Implementing the Nuts and Bolts of ASP.NET Core Identity
This time we're going to be looking at how to implement the nuts and bolts of ASP. NET Core Identity. So by nuts and bolts, I mean we're going to look at the core structure and architecture of the underlying library itself and how everything fits together. For code, we're going to primarily look at the main part of the library itself that you pretty much always have to get involved with and implement yourself in some way, and that's the UserStore. And then finally for our demo, we're going to look at how to add the barebones of the library to an ASP. NET Core MVC website. We'll be using the smallest amount of the library as possible, taking a close look at what is actually happening under the covers. So let's make a start.

Implementing and Extending the Entity Framework Default Schema
Hi, my name is Scott Brady, and welcome to Implementing and Extending the Entity Framework Default Schema module of ASP. NET Core Identity Deep Dive. In this module, we'll be looking at how we can simplify implementations by using the default user schema provided by ASP. NET Core Identity, allowing us to easily take advantage of the full feature set of the library without having to design the entities ourselves. We'll then look at how we can skip the need to implement our own database access logic by using the pre-canned UserStore that uses Entity Framework to do the heavy lifting for us. And then finally, we'll look at how to extend the default user schema including when you should actually do so, because it's not always the best decision.

Implementing Secure User Management
Hi, my name is Scott Brady, and welcome to the Implementing Secure User Management Module of ASP. NET Core Identity Deep Dive. In this module, we're going to take a look at how we can simplify some of the authentication logic we've been using in our demos by taking advantage of the ASP. NET Core specifics of the Identity library. We'll then look at how we can implement password reset functionality in a way that is useful and not frustrating to the user. We'll also look at how to implement email confirmation logic, and discuss why we might need this functionality from a security perspective and not just for user contact. And throughout all of this, we'll be taking a close look at how the token providers within ASP. NET Core Identity actually work, and enable all of this functionality.
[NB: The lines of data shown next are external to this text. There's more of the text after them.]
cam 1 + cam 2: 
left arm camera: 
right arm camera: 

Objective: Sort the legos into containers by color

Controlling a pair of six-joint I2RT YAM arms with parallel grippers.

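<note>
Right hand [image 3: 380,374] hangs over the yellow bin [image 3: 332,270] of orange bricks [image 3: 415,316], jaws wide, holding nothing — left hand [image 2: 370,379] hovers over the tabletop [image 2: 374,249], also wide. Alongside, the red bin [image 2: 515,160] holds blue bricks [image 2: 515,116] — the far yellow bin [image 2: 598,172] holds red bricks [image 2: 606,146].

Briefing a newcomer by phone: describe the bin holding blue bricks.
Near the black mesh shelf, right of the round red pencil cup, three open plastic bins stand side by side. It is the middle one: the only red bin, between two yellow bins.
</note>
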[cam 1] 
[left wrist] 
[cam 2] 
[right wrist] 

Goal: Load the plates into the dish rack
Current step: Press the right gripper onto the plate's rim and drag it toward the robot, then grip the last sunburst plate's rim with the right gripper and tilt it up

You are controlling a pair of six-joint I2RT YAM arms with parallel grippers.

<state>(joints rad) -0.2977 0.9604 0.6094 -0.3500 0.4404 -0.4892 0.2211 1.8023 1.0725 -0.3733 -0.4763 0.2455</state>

Protection in the Case of a Breach: Password Hashing and Revocation
Hi, my name is Scott Brady, and welcome to Protection in the Case of a Breach: Password Hashing and Revocation. In this module, we're going to be looking at what we can do to protect passwords stored in our UserStore, including why we need to protect them, why this will save our bacon when we get hacked, and what ASP. NET Core Identity can provide us. We'll then look at how we can encourage users to choose strong passwords because our system is only as secure as the user makes it. And finally, we'll look at how we can easily protect ourselves against one of the most common attacks, which are brute-force attacks, where an attacker repeatedly guesses credentials in an attempt to break into a user's account, often with credentials from another breached system.

Taking Security Further with True Multi-factor Authentication
Hi, my name is Scott Brady, and welcome to the Taking Security Further with True Multi-Factor Authentication module of ASP. NET Core identity Deep Dive. In this module, we'll be focusing on taking authentication a step further. First we'll look at multi-step verification where we challenge the for multiple credentials of the same type with the view that two credentials are better than one. Then we'll take a look at how to do this properly with multi-factor authentication where we challenge for multiple verifiable pieces of information that go beyond just something the user knows.

Dealing with External Accounts
Hi, my name is Scott Brady, and welcome to the Dealing with External Accounts module of ASP. NET Core Identity Deep Dive. In this module, we'll be focusing solely on how to handle external identity providers and identity data using ASP. NET Core Identity, including user flows for linking and provisioning local accounts based on that external identity.